Purification and characterization of wild-type and ΔpcaA mutant TDM. (A) Chemical structure of TDM. (B) Thin layer chromatography of purified TDM from wild-type and ΔpcaA mutant M. tuberculosis developed with chloroform/methanol/water (90:10:1, vol/vol/vol). (C) Mycolate subclass analysis of TDM from wild-type and pcaA mutant strains. ¹⁴C-labeled TDM-derived mycolates were analyzed by high performance thin layer chromatography developed by running three times with hexane/ethyl acetate (95:5, vol/vol). Mycolate subclasses (α, methoxy, and ketomycolates) are labeled with arrowheads.

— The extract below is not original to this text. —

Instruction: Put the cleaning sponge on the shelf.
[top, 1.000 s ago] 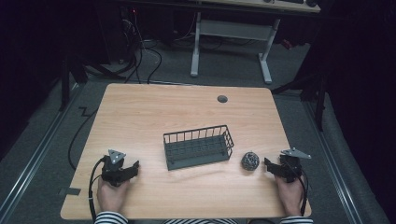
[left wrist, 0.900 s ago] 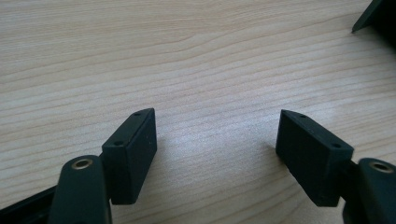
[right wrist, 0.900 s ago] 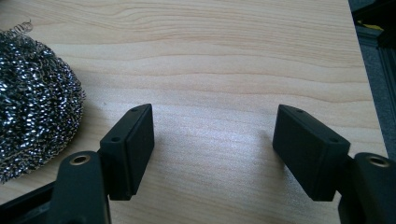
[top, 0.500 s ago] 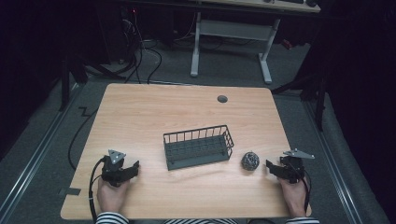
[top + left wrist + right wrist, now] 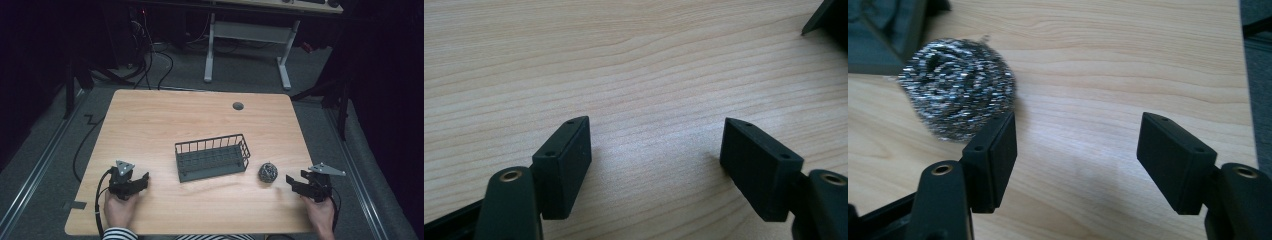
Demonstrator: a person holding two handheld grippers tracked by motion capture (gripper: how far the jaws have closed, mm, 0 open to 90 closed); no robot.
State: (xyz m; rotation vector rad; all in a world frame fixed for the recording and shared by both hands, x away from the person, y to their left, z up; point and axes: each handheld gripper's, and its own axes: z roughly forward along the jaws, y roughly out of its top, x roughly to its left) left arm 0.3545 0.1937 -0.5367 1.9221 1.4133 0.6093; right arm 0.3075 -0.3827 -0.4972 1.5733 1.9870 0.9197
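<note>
Near the table's (image 5: 150,120) right edge, the right gripper (image 5: 1075,137), jaws spread and empty, could nudge the steel scourer (image 5: 959,87) away, being off-centre.

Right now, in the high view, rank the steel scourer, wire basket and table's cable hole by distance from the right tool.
1. Steel scourer, just left of the right tool.
2. Wire basket, farther left, mid-table.
3. Cable hole, near the far edge.

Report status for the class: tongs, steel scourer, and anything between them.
Left tongs open, nothing between them, resting near table edge. Right tongs open, aimed just right of steel scourer, not touching. Scourer sits beside wire basket. Path clear.
</note>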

Reduced pulmonary granuloma formation by ΔpcaA TDM in mice. C57BL/6 mice were injected intravenously with a water–oil–water emulsion of TDM purified from wild-type (two left panels) or ΔpcaA mutant (two right panels) Mtb at a dose of 300 μg per mouse. The histology of the lungs was examined at 7, 14, and 21 d after injection. The area of granulomatous inflammation was quantitated as described in Materials and methods and plotted against time. Diamonds represent wild-type TDM whereas squares represent ΔpcaA mutant TDM. *, P < 0.05.